Snow accumulations form only in underground cavities with large entrances. Snow flies into the cave or accumulates on the ledges of the mines, falling down in small avalanches. There are known cases of the formation of underground snow cones with a volume of tens to hundreds of cubic meters at a depth of 100-150 m under the inlet (Crimea, Bezdonnaya, Fig. 19). One of the largest accumulations of snow is described in the Snezhnaya mine (Georgia). Initially, the snow enters the entrance funnel with a depth of 40 m and an area of ​​2000 m2 along the upper edge. From here it enters a 130-meter shaft with a width of 2 to 12 m (transit area). Through a hole in its bottom it falls to a depth of 200 m, in Big hall, where it forms a cone with an area of ​​about 5 thousand m2 and a volume of more than 50 thousand m3. IN different years its configuration changes, as snow-ice plugs or rounded thawed patches form in the snow - rain runoff channels that change the paths of snow flow from the surface.

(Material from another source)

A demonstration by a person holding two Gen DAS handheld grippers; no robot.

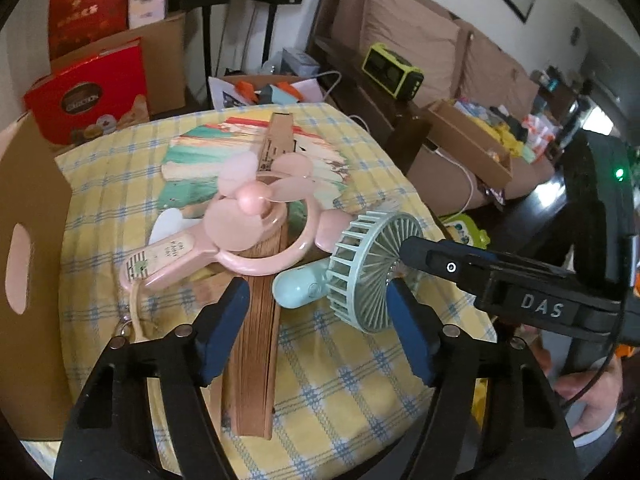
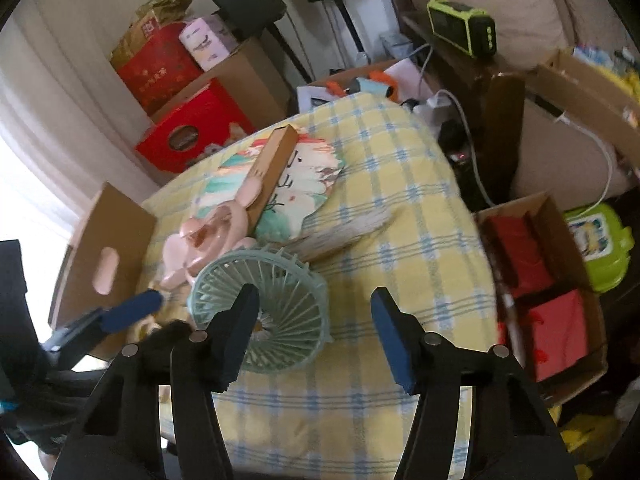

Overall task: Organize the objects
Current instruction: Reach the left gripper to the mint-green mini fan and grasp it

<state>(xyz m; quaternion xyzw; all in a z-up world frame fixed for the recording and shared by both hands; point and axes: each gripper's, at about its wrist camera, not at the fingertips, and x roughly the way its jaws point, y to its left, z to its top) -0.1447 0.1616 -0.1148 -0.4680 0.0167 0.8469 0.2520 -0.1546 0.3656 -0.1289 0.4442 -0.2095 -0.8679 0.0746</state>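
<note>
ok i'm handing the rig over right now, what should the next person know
Left gripper: open, empty, hovering over the wooden folding fan.
Right gripper: open, empty, its fingers at the green handheld fan.
The pink handheld fan lies on the folding fan, atop a painted paper fan, all on the checked tablecloth.
A cardboard box stands at the table's left edge.
Done: nothing visibly sorted.
Left: all the fans; the green one looks like the likely first pick.

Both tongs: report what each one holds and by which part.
Nothing is held. The left tongs stand open over the brown folded fan; the right tongs stand open at the green handheld fan.
</note>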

Ice in caves has different genesis. Most often, snow compacts, which first turns into firn and then into glacier ice; less often, this ice even begins to move, forming an underground glacier (Argentiere, France); finally, the preservation of ice formed in permafrost conditions in caves is very rarely observed (Surprise, Russia), or the flow of land glaciers (Castelgarde, Canada). Second path of education cave ice- ingress of melted snow water into cold (static) caves (Buzluk, Ukraine). The third way is air cooling in wind (dynamic) caves (Eisriesenwelt, Austria), and the fourth is the formation of sublimation crystals of atmospheric origin on a cooled rock surface or on ice. It is interesting that ice of different genesis has different mineralization: the most “fresh” (only 30-60 mg/l) is sublimation and glacier ice, the most “salty” is ice from gypsum and salt caves (2 or more g/l). A special case is ice caves formed directly in the ice of mountain or cover glaciers. Their ice secondary formations are associated with the melting and freezing of the host ice (Aimfjomet, Norway, etc.)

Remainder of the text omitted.